Viet Cong’s self-titled debut album was one of those releases that felt like the first breath after getting struck in the stomach. The darker aspects of the album seem to be there just to point out how welcoming a relief beauty can actually be. The cover itself, a heavy bandage being cut off a hand, seems to enforce this. Musically, they balance these two ideas well—psychedelic, hooky melodies are counteracted by warlike drums and intensely existential imagery.

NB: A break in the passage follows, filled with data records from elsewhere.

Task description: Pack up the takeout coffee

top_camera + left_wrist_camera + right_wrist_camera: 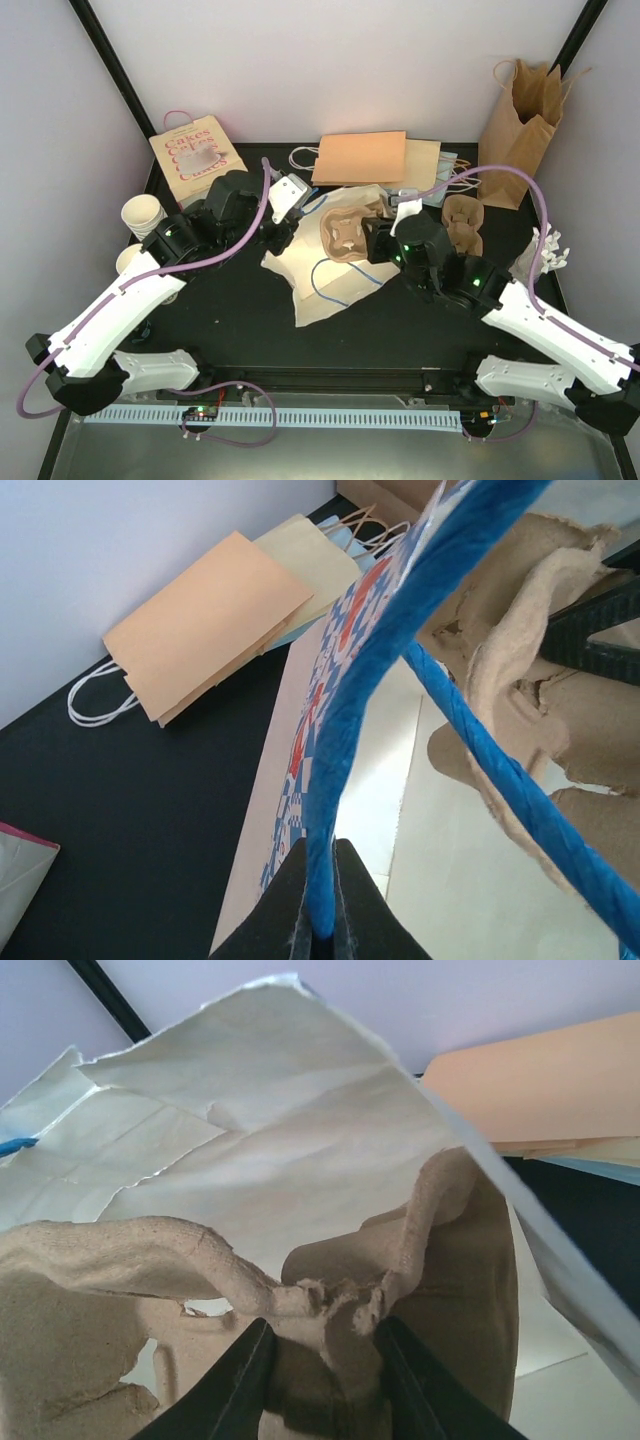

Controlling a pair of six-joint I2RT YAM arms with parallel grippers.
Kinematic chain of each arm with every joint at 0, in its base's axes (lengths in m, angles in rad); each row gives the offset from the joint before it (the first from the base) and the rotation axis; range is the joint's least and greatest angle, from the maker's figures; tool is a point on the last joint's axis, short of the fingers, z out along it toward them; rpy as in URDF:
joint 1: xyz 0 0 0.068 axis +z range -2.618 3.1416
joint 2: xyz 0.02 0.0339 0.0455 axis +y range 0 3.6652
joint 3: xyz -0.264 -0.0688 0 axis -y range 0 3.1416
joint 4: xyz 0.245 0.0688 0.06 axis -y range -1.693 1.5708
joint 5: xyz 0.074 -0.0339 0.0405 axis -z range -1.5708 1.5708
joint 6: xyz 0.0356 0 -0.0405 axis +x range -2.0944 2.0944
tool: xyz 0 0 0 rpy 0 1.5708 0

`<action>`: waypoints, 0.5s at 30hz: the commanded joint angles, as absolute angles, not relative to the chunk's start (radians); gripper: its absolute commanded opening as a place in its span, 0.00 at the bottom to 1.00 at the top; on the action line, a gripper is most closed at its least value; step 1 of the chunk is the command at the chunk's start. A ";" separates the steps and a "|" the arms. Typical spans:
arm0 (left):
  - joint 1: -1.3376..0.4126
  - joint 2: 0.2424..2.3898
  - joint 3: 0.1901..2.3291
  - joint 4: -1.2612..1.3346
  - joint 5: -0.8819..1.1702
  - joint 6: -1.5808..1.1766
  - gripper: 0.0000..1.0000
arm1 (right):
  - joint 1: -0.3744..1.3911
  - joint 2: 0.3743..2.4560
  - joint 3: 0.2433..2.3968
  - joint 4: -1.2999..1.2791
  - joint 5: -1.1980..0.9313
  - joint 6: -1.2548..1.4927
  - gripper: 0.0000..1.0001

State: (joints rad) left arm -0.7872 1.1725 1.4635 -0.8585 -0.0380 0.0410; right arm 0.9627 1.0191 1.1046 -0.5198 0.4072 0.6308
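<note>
Two cream-white paper cups of the takeout coffee (143, 214) stand at the table's left edge, away from both grippers. A cream paper bag (320, 275) lies mid-table with its mouth facing the back. My left gripper (291, 199) is shut on the bag's blue handle (330, 810), its jaws (322, 900) pinching the strap and lifting it. My right gripper (375, 240) is at the bag's mouth, shut on the centre ridge of a brown pulp cup carrier (340, 1310), which sits partly inside the bag (230, 1150). The carrier (345, 235) holds no cups.
A second pulp carrier (463, 222) lies to the right. An upright brown bag (520, 120) stands at the back right. Flat orange and cream bags (362, 157) lie at the back. A "Cakes" bag (195, 155) leans at the back left. Something white and crumpled (545, 250) is at the right edge.
</note>
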 commanded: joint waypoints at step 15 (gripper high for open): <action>-0.793 1.194 1.539 -0.827 0.027 -0.026 0.02 | 1.102 1.165 1.112 -0.552 0.573 0.377 0.33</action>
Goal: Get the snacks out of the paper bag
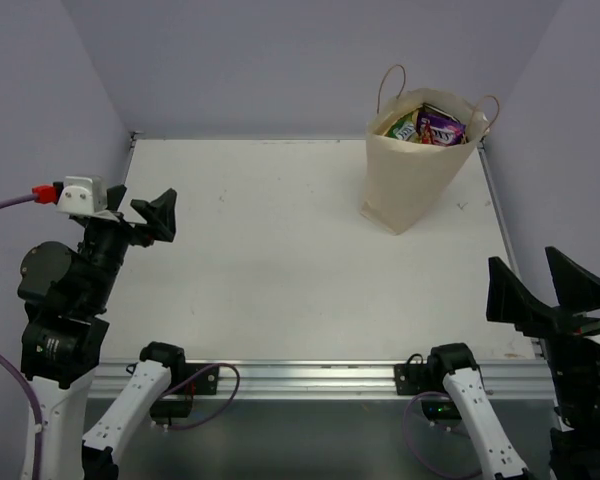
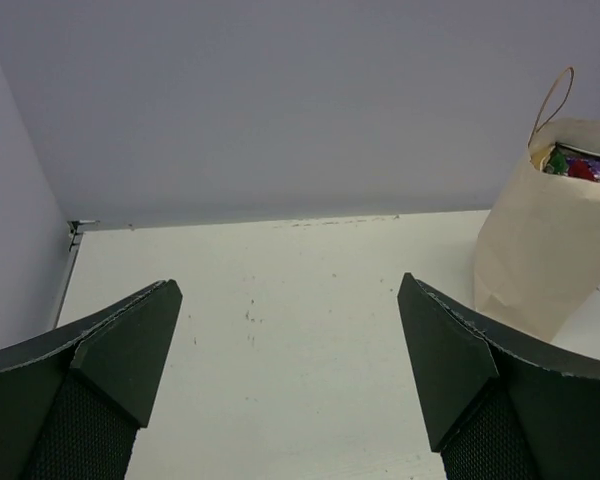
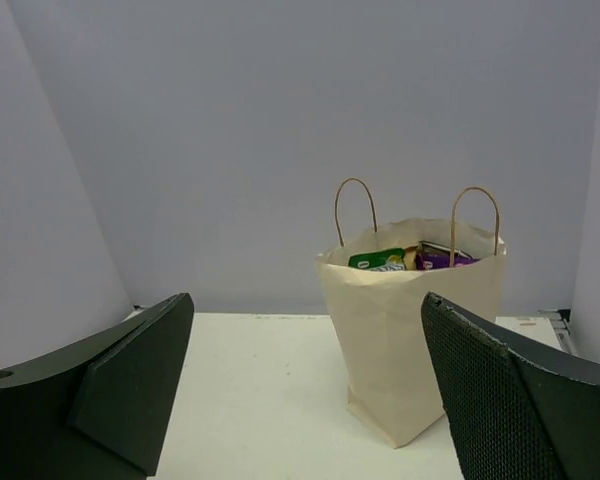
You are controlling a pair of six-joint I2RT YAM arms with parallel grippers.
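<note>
We are seeing the left gripper [image 1: 140, 212] hovering at the left edge of the worktop [image 1: 280, 260], jaws apart, empty. The paper bag [image 1: 412, 180] is standing upright at far right, snacks [image 1: 432, 128] sitting inside; the right gripper [image 1: 535, 290] is hanging near-right, jaws apart too.

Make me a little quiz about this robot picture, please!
1. True or false: the paper bag stands upright with snacks inside.
2. Where on the table is the paper bag? A) far right corner B) near left corner C) the middle
3. Fill in: the left end effector and the right end effector are both ____ and hold nothing.
Key: 1 true; 2 A; 3 open.
</note>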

Take their song “March of Progress” as an example. The album highlight starts out with enduring, pounding drums, followed by slow-peeling, This Heat-style guitars and lyrics dealing with severe alienation. But then it blooms. The song switches immediately into an up-tempo, dance-worthy contemplation of “the difference between love and hate.” The music is an assuring reminder that embodying these kinds of nihilistic ideas can, in fact, be beautiful. Viet Cong is one of those kinds of reminders that pain and resilience are the same thing. And that death makes for one hell of a punchline.
-Seth Garcia
24. Barf Radio- Stumpf*
Stumpf’s emergence on the local music roadmap is as exciting for what it has already delivered (an excellent debut record) as what it might deliver in the future. Barf Radio is a raw, concise and largely unfiltered effort that, while being a lo-fi gem in its own right, also hints at Stumpf’s nearly limitless potential. It may be a while before Donnie Blue and Aaron Landy decide which sonic direction they’ll take on LP #2, but that just means we have plenty of time to let the simple genius of a track like “Mad Trist” sink in while waiting for the day when we say we knew Stumpf before they were one of Boston’s biggest names.
-Mark Zurlo
23. I Love You, Honeybear – Father John Misty
Father John Misty has never come across as an especially friendly character, but I Love You, Honeybear finds singer-songwriter Joshua Tillman’s brash alter ego sharpening his barbs to harsh new proportions. The album is impressive on multiple fronts, from its nonstop wit to the way it makes ballad-like arrangements feel fresh, but no accomplishment is more notable than Tillman’s ability to craft a self-absorbed, snide persona that’s still so enjoyable. Maybe it’s his saving grace that the FJM facade is constantly cracking, leaking sincere-sounding thoughts on love and despair that become more regular but never any less jarring. Whatever it is, beneath all the detached observations, I Love You, Honeybear is an album about a man who’s disillusioned with the world, but deeply enamored with his wife. In a sea of depressed records, it gives existential woe a uniquely romantic spin: if we’re all doomed anyway, why not be head-over-heels in love?
-Karen Muller
22. Who Me?– Juan Waters
The chillest.
-Andrew Gibson
21. Full Circle- Dæphne*
Full Circle is an 8 song, 25 minute-long, kinda emo, kinda punk album that feels like an entire summer. Something you can both jam and cry to! Oddly well rounded, the steady, sludgy guitarwork perfectly balances singer Alexa Johnson’s floaty and confident vocals. The music is tight, and the lyrics are frank and familiar. And maybe it feels that way because three of the band members are locals; maybe it’s because angsty music about guilt, regret and self-worth is so relevant. Whatever the reason, Dæphne changed the bummer-rock game this fall with this full length.